* [Task instructions] Return the whole listing exactly, omitting the pictures.

* [Raw data]
================
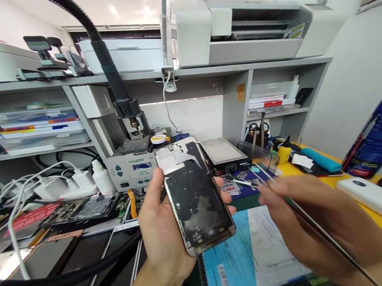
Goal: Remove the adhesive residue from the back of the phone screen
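In the middle of the head view, my left hand (162, 220) grips an opened smartphone (197, 198) by its sides. The inner face of the phone is turned up, black with dusty white smudges and a silvery plate at its top end. To the right, my right hand (314, 211), blurred by motion, pinches metal tweezers (312, 225). The tips of the tweezers point up and left, apart from the phone. Below both hands lies a blue and white packet (233, 258), partly hidden by the phone.
A rework station (129, 169) with a thick black hose stands behind the phone. Beside it is a flat heating plate (225, 150). Several phone screens (93, 252) and a loose white cable (11, 225) lie at left. A yellow bottle (284, 153) stands at right.
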`<state>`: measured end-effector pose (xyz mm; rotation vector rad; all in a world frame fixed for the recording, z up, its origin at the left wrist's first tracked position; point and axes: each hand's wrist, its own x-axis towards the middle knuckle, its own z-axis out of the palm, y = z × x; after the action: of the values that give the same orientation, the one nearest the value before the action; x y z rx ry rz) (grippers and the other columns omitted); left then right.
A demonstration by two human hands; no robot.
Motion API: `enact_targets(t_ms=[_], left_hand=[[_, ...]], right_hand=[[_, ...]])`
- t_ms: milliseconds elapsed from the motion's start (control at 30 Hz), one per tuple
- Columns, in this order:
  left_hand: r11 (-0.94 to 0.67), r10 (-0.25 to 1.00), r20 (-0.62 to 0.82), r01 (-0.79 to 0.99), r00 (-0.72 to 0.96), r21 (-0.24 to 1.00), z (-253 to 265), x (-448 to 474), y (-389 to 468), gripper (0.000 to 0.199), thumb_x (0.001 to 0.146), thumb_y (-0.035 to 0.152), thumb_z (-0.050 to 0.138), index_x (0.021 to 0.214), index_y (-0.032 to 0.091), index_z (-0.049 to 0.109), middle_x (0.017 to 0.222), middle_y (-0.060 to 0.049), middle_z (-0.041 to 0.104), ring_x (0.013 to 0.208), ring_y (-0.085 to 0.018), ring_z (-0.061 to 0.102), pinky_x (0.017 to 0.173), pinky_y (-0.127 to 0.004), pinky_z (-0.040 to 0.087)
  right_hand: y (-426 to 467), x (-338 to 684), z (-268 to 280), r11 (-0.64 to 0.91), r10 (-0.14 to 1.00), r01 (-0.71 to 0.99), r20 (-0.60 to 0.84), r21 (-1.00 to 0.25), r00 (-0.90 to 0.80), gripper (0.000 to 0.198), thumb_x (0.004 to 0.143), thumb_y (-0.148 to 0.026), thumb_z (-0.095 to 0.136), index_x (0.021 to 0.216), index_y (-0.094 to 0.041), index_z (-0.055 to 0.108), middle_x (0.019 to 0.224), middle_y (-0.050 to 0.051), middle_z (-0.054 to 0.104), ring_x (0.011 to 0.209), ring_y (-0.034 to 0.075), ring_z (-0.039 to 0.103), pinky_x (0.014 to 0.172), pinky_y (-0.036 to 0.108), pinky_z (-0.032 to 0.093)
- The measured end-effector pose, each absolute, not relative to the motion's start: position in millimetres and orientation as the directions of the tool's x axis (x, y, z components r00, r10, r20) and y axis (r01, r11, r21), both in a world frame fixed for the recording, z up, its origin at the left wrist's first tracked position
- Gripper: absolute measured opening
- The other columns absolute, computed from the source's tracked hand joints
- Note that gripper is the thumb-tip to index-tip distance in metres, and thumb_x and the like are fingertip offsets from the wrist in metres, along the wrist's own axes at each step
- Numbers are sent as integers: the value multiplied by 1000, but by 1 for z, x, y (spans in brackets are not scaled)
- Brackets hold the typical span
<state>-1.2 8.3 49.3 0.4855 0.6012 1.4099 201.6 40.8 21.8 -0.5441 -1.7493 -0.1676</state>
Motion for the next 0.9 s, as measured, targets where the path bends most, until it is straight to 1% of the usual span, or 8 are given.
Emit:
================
* [Written response]
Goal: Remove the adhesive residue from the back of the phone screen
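In the middle of the head view, my left hand (162, 220) grips an opened smartphone (197, 198) by its sides. The inner face of the phone is turned up, black with dusty white smudges and a silvery plate at its top end. To the right, my right hand (314, 211), blurred by motion, pinches metal tweezers (312, 225). The tips of the tweezers point up and left, apart from the phone. Below both hands lies a blue and white packet (233, 258), partly hidden by the phone.
A rework station (129, 169) with a thick black hose stands behind the phone. Beside it is a flat heating plate (225, 150). Several phone screens (93, 252) and a loose white cable (11, 225) lie at left. A yellow bottle (284, 153) stands at right.
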`<state>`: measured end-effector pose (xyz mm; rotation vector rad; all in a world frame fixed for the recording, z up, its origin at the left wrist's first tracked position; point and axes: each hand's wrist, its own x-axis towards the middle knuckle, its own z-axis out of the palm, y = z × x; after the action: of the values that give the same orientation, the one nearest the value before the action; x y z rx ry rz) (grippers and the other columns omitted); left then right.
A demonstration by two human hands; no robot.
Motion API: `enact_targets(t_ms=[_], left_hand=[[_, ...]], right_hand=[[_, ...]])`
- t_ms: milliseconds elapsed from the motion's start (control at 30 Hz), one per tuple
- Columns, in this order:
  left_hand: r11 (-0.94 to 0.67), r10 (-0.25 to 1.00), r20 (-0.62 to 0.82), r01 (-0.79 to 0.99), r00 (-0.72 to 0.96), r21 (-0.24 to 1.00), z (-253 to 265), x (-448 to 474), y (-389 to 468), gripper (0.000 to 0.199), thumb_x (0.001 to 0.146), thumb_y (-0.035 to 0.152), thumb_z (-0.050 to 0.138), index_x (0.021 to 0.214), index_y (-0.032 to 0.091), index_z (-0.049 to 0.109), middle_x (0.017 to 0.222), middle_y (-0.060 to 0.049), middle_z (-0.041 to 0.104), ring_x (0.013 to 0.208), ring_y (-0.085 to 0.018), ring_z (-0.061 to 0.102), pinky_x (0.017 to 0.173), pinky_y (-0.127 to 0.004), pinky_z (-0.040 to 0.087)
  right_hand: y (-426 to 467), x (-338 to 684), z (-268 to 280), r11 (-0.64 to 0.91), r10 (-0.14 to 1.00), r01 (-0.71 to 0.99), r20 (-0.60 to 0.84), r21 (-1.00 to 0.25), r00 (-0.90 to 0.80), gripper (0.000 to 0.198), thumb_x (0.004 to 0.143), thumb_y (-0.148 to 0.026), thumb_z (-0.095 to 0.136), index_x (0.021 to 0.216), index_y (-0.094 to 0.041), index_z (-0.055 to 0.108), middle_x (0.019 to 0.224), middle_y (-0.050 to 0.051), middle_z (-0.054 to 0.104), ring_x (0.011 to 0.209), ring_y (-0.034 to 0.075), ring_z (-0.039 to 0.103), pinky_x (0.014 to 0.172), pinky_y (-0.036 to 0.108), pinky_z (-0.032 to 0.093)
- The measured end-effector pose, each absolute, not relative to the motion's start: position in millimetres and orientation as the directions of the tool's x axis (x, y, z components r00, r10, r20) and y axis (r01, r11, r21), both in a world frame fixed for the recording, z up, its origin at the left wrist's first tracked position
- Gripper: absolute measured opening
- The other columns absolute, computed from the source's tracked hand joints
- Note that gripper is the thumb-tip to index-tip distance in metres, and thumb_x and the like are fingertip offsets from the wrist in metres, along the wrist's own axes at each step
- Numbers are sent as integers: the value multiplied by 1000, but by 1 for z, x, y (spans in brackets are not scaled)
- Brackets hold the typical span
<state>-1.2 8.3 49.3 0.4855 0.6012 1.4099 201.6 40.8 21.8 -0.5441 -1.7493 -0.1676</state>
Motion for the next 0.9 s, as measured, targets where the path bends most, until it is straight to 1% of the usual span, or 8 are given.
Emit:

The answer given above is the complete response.